Berdalih sebagai sarana pencerdasan, semua institusi yang mengkampanyekan tentang perbaikan diri kearah lebih baik ternyata hanya tipuan belaka,tidak ada yang benar-benar bisa mencetak karakter manusia menjadi lebih baik, apapun itu institusinya, entah berbentuk lembaga pendidikan, organisasi masyarakat, organisasi keagamaan maupun organisasi kemahasiswaan, mendidik anak manusia bukanlah hal yang mudah, butuh pengorbanan untuk melakukan itu.
Jika intitusi adalah wadah maka para pendiri nya lah yang akan di jadikan sebagai cerminan para anggota baru yang lugu, lucu dan polos yang berniat untuk benar-benar memperbaiki diri, Sebab senior berperan penting dalam cerminan sikap bagi penerusnya, ada rantai intelektual dan ada rantai emosional yang akan terus menerus menyatu padu dari generasi ke generasi.
Rantai inilah yang benar-benar akan membentuk, jika awal berdirinya suatu institusi sudah berorientasi pada uang dan kekuasaan maka sekalipun intitusi itu bernamakan pendidikan dan mengatas namakan rakyat tapi tetap itu hanya akan melahirkan kemunafikan.
Akan tetapi sekalipun sebuah institusi itu didirikan oleh para mantan pelacur, pecandu narkoba, para pengidap penyakit HIV/AIDS dan mantan narapidana jika mereka awal mendirikan nya dengan sebuah cinta, kasih, ketulusan maka rantai intelektual dan rantai emosional yang akan diwariskan adalah rantai kebaikan dan bisa benar-benar mencetak generasi yang berkarakter sesuai yang diharapkan, karakter kebenaran dan kebaikan.
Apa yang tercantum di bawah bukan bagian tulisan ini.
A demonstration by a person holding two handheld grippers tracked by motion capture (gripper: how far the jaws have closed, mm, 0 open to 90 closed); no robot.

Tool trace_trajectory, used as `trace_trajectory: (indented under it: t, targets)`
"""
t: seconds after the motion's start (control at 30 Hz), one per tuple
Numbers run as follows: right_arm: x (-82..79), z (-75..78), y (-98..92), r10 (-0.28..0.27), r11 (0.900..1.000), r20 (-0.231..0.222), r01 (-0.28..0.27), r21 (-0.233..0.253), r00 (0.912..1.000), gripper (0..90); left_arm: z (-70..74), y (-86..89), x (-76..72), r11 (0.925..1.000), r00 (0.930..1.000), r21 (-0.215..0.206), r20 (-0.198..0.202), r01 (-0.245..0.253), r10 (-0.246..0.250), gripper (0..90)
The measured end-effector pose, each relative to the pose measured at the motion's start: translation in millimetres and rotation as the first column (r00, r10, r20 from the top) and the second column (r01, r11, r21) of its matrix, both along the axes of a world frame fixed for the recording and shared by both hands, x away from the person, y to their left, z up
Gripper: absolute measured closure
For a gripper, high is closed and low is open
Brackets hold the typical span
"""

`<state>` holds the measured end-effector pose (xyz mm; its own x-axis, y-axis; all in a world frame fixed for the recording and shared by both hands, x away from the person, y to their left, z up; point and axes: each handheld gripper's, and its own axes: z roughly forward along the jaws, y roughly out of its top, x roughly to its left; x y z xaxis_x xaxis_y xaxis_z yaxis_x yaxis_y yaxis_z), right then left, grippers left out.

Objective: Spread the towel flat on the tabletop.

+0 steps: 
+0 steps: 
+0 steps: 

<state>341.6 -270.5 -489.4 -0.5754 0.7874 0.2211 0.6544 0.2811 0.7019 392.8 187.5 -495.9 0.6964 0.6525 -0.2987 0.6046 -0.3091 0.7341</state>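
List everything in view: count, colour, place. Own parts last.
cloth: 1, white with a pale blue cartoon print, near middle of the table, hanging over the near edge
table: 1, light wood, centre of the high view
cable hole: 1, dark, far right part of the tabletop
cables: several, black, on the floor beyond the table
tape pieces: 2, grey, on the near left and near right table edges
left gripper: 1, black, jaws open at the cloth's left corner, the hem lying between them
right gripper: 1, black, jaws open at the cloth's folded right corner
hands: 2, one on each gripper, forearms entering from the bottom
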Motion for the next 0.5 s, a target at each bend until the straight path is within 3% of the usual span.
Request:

Sekian tulisan ini penulis buat, sebuah rangkaian kata-kata biasa, makna tergantung sudut pandang pembaca, cintai saya dengan kebencian maka saya akan berterima kasih.
Saya kembali teringat sebuah kata mutiara tapi maaf sekali saya lupa nama pemilik kata mutiara tersebut, ia mengakatakan “ORANG YANG MENGUCAPKAN KALAU KRITIK ITU HARUS MEMBANGUN ATAU KRITIK HARUS ADA SOLUSI, SEBENARNYA ORANG ITU SOSOK YANG BENAR-BENAR SAMPAH KARENA ITU CERMIN DARI ORANG-ORANG YANG BENAR-BENAR TIDAK MAU DI KRITIK”.